Source material:
──────────
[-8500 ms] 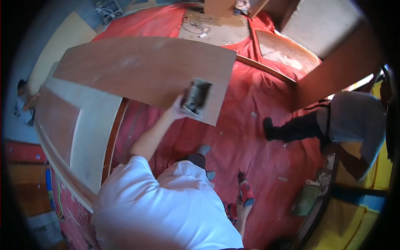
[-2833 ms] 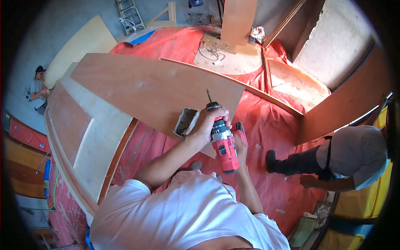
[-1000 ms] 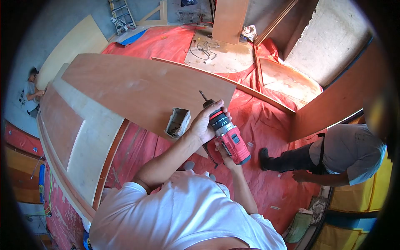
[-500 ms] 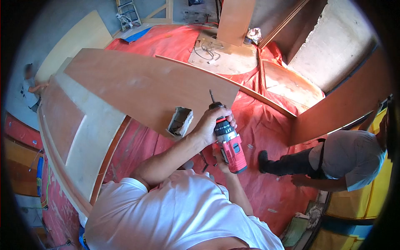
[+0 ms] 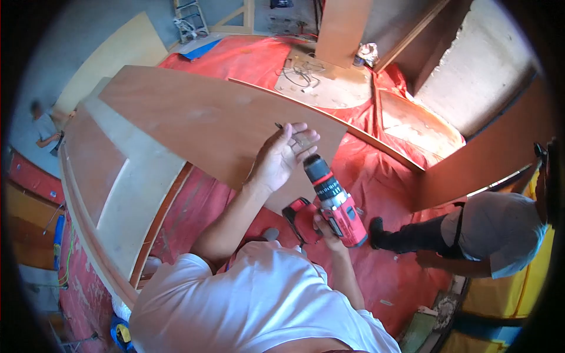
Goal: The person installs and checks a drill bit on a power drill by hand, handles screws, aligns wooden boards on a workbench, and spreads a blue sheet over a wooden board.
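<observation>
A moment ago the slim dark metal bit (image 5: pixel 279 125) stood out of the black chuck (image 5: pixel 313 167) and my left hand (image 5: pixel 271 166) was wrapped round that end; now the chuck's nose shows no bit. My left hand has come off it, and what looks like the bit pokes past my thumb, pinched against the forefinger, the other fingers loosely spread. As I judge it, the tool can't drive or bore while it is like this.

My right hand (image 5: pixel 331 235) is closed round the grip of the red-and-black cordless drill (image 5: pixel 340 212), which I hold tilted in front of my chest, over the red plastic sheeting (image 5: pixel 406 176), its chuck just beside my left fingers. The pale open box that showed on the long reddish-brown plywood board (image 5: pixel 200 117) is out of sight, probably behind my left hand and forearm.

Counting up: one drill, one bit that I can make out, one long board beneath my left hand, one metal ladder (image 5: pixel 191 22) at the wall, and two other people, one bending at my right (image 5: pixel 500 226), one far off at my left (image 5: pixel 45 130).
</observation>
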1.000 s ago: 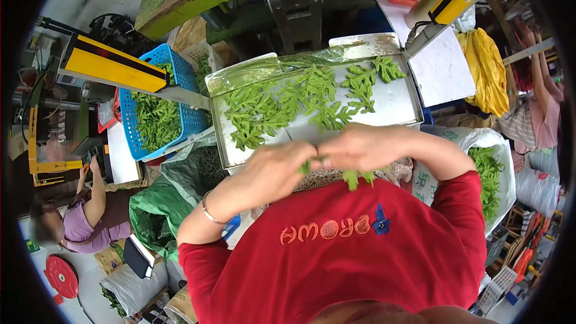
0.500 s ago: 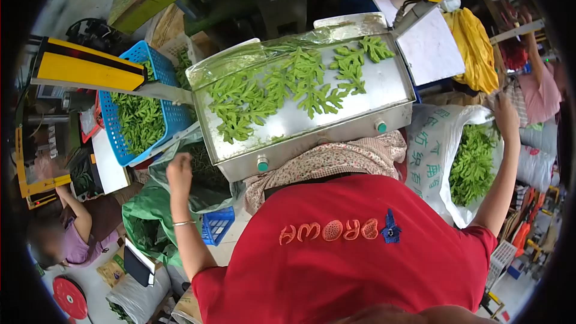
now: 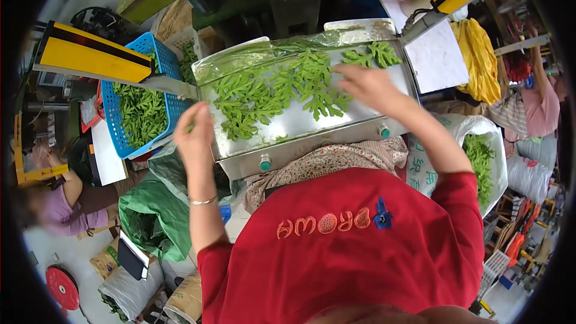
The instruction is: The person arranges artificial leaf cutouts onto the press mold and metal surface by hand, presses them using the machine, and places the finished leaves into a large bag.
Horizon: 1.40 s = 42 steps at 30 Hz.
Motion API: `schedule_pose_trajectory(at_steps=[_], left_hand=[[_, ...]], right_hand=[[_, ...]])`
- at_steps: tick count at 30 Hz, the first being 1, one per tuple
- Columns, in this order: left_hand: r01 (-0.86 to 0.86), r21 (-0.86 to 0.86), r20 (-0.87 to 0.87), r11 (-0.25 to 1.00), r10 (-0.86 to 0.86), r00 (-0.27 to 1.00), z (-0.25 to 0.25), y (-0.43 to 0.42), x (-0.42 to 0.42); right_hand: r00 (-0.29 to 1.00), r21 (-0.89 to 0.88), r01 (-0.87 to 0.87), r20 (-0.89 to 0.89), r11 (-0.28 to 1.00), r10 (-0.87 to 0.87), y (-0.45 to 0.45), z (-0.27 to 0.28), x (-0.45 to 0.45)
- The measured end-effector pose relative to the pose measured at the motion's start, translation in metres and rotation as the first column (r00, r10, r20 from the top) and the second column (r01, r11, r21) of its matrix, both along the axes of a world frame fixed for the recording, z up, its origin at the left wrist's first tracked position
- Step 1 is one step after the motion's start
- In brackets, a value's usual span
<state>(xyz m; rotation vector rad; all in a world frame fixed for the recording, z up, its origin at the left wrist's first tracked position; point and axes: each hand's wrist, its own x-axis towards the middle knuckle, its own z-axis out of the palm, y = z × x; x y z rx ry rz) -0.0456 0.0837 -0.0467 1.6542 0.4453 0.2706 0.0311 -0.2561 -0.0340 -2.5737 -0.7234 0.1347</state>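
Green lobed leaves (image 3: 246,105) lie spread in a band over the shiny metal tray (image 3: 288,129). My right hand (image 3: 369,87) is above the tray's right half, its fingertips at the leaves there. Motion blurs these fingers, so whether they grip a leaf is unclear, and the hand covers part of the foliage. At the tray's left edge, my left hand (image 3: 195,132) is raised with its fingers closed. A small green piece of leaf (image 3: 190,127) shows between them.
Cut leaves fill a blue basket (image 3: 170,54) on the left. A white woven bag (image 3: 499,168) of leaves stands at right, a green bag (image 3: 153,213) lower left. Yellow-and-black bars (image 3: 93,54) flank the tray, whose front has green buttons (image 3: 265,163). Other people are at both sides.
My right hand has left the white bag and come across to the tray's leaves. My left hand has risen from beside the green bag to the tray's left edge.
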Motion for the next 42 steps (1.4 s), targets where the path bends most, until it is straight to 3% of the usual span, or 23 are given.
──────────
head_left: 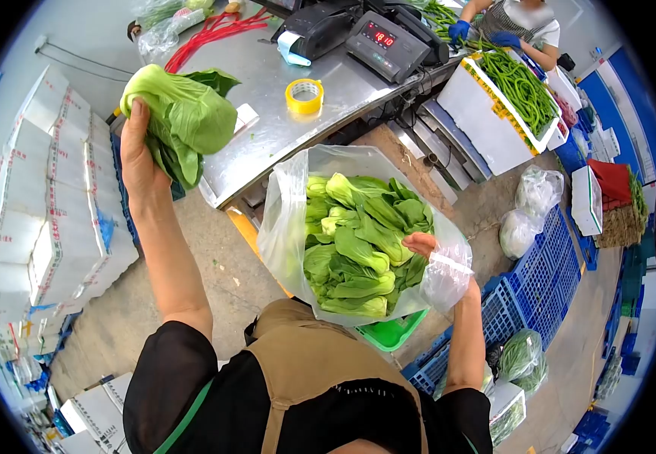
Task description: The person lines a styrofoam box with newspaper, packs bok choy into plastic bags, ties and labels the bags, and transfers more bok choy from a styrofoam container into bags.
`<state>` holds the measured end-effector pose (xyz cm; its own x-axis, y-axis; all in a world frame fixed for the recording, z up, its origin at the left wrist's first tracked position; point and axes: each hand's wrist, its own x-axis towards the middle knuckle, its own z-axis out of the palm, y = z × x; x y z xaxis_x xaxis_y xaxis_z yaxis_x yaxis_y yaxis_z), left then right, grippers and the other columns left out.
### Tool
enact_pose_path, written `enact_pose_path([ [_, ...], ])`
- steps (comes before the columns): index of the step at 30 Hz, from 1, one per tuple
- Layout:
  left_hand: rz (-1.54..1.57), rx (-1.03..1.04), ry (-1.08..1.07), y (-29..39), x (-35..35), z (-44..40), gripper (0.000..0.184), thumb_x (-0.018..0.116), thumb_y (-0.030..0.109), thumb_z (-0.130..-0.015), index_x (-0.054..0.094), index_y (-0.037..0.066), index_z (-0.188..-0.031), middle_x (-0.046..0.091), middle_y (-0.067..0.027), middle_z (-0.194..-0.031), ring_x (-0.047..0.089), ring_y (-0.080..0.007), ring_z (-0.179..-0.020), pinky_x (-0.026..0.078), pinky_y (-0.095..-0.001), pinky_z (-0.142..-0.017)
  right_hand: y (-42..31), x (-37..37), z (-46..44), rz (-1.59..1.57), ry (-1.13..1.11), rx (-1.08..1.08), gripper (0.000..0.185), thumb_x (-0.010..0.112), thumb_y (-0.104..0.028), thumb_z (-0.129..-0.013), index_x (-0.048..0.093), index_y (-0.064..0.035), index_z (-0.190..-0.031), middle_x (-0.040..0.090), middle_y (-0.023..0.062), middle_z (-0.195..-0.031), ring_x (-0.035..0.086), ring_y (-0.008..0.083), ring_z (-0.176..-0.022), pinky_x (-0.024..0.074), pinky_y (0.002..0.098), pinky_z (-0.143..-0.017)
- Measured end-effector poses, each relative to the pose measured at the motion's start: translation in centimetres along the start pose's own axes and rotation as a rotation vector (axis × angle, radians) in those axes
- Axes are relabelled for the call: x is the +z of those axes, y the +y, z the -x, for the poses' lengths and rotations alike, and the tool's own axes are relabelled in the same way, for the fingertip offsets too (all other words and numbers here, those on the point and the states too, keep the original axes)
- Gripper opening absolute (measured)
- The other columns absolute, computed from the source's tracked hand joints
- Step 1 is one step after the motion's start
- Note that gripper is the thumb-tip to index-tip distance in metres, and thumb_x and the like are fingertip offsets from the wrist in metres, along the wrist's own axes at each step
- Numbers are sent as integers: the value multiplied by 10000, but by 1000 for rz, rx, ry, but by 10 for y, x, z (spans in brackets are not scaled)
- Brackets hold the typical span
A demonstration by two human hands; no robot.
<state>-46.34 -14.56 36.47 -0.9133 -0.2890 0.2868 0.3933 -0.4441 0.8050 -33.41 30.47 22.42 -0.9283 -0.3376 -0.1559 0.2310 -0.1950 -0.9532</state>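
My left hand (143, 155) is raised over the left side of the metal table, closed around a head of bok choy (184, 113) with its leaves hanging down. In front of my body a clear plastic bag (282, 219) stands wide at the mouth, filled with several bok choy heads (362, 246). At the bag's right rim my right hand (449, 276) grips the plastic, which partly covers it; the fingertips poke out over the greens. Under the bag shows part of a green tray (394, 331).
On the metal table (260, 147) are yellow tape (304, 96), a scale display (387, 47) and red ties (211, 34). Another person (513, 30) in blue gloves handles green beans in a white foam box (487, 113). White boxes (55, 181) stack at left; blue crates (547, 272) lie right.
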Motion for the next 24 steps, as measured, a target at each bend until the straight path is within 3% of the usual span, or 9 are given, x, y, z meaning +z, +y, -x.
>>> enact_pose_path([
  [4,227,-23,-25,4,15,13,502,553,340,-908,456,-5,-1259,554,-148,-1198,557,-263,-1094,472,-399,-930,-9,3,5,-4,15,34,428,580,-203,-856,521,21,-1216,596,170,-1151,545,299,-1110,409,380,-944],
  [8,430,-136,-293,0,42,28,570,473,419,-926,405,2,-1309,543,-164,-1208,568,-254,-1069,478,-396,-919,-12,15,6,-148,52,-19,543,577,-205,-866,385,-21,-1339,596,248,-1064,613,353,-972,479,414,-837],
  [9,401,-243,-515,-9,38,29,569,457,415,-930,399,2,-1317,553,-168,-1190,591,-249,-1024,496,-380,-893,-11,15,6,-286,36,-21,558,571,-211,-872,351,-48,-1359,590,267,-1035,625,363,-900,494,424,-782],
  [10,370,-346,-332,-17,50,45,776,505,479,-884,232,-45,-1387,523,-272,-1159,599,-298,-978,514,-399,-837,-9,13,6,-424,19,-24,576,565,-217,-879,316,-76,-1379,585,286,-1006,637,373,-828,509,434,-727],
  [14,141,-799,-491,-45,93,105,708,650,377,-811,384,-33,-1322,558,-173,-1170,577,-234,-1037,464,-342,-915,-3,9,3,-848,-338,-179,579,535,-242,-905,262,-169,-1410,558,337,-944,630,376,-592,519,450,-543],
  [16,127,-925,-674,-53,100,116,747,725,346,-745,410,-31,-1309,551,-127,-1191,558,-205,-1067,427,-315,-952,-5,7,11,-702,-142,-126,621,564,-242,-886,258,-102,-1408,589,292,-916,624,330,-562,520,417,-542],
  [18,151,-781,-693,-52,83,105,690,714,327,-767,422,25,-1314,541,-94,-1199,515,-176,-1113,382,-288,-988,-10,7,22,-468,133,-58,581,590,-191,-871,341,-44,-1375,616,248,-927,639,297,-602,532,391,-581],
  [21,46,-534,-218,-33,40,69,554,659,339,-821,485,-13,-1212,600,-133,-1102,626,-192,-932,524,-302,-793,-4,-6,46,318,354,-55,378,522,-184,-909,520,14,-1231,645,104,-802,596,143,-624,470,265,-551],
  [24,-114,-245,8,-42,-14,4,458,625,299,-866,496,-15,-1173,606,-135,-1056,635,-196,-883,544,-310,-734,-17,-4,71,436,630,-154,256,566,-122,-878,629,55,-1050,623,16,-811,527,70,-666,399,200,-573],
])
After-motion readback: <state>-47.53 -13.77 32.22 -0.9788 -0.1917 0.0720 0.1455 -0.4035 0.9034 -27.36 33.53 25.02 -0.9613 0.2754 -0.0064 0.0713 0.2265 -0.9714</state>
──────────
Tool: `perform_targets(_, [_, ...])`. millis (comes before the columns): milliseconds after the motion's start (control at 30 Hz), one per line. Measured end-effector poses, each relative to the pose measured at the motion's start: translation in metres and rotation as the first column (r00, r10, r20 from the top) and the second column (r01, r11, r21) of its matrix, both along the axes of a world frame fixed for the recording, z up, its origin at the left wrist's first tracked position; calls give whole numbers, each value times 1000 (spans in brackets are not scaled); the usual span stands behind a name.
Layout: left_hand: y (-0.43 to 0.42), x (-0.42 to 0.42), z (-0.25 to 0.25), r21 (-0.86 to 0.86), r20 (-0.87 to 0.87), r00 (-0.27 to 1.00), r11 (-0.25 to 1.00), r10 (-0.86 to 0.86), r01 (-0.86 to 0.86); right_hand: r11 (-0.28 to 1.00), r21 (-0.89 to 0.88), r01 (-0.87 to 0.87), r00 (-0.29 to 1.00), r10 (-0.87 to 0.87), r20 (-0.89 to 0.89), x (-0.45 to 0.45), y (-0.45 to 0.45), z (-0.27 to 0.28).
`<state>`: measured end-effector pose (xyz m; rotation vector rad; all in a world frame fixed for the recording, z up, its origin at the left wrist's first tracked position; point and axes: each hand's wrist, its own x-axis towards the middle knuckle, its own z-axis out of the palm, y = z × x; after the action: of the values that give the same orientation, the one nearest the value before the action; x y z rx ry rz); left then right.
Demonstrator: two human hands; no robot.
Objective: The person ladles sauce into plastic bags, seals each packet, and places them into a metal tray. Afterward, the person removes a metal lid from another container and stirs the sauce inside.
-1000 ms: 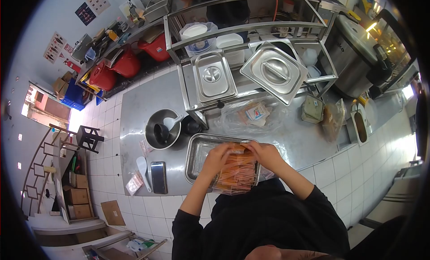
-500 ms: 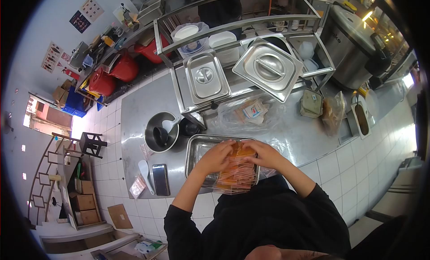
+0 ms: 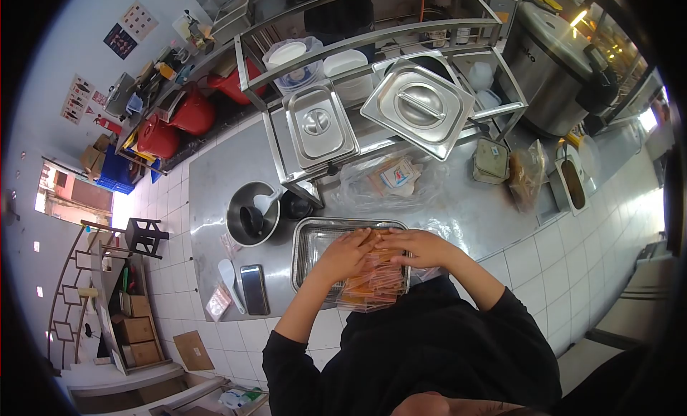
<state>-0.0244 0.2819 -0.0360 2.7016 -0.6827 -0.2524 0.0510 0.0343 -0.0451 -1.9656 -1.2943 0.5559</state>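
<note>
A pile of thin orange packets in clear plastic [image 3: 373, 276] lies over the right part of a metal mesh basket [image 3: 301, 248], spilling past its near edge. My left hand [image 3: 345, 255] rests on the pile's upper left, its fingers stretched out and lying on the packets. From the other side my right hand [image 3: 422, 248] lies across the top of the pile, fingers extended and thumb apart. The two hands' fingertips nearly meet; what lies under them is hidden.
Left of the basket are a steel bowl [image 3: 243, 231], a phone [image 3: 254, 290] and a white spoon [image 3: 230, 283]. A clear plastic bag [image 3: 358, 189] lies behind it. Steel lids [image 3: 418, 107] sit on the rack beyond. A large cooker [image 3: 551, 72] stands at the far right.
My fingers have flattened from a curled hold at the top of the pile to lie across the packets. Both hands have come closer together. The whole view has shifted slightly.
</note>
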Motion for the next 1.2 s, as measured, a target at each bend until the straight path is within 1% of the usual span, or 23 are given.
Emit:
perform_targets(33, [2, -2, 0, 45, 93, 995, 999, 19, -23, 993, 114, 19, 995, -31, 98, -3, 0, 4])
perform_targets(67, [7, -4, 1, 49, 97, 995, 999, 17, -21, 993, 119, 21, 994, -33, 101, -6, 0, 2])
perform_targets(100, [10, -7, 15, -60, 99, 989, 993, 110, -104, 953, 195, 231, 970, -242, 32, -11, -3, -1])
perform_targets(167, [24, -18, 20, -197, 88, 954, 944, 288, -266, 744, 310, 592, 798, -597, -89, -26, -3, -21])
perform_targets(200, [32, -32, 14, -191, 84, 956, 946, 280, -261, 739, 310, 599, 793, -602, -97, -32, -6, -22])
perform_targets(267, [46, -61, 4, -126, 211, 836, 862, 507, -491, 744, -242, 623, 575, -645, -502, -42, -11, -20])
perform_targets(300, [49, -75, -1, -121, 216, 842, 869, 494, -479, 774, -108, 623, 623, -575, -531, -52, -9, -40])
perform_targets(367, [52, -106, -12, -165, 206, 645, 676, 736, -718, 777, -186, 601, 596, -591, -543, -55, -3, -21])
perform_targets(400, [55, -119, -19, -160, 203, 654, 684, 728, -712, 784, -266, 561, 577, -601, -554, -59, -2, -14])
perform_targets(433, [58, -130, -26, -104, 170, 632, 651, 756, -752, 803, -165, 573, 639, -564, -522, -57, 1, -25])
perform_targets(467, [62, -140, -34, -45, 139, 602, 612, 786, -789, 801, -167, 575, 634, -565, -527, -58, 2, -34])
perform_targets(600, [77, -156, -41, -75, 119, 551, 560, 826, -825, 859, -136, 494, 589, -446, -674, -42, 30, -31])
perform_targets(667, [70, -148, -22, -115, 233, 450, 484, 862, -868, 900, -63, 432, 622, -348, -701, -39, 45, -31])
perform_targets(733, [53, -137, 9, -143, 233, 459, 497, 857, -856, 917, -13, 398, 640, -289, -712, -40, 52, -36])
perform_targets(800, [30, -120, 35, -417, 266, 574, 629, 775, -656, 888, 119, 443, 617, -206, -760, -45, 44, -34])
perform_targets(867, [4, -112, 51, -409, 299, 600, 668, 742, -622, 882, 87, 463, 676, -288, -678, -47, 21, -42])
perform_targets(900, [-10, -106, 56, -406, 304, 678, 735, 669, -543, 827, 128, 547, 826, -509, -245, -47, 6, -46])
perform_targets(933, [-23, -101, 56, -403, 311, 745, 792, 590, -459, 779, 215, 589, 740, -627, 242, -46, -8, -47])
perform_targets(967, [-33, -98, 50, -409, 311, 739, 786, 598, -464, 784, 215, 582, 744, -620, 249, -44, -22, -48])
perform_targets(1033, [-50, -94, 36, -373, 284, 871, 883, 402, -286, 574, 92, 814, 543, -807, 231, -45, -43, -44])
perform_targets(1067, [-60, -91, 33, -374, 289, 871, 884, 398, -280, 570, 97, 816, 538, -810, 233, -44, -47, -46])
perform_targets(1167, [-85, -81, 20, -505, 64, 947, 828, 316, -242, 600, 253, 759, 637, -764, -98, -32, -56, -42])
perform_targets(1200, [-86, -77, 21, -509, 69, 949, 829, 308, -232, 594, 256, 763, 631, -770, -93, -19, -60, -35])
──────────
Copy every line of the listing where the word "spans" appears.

Answer box:
- Numbers are sent as integers: the value multiplied by 10000, but by 1000 for rz, rx, ry, but by 10 for y, x, z (spans in brackets are not scaled)
Tool: `perform_targets(_, [_, ...])`. millis (comes before the columns): milliseconds after the motion's start (control at 30 Hz), one per line. Measured end-effector poses, each relative to the pose measured at the motion's start: translation in metres and rotation as the first column (r00, r10, r20 from the top) and the second column (r01, r11, r21) of its matrix, both along the axes of a world frame fixed for the recording, z up, its origin at the left wrist's first tracked position; calls give whole numbers, each value times 1000 (spans in brackets are not scaled); the usual span stands behind a name.

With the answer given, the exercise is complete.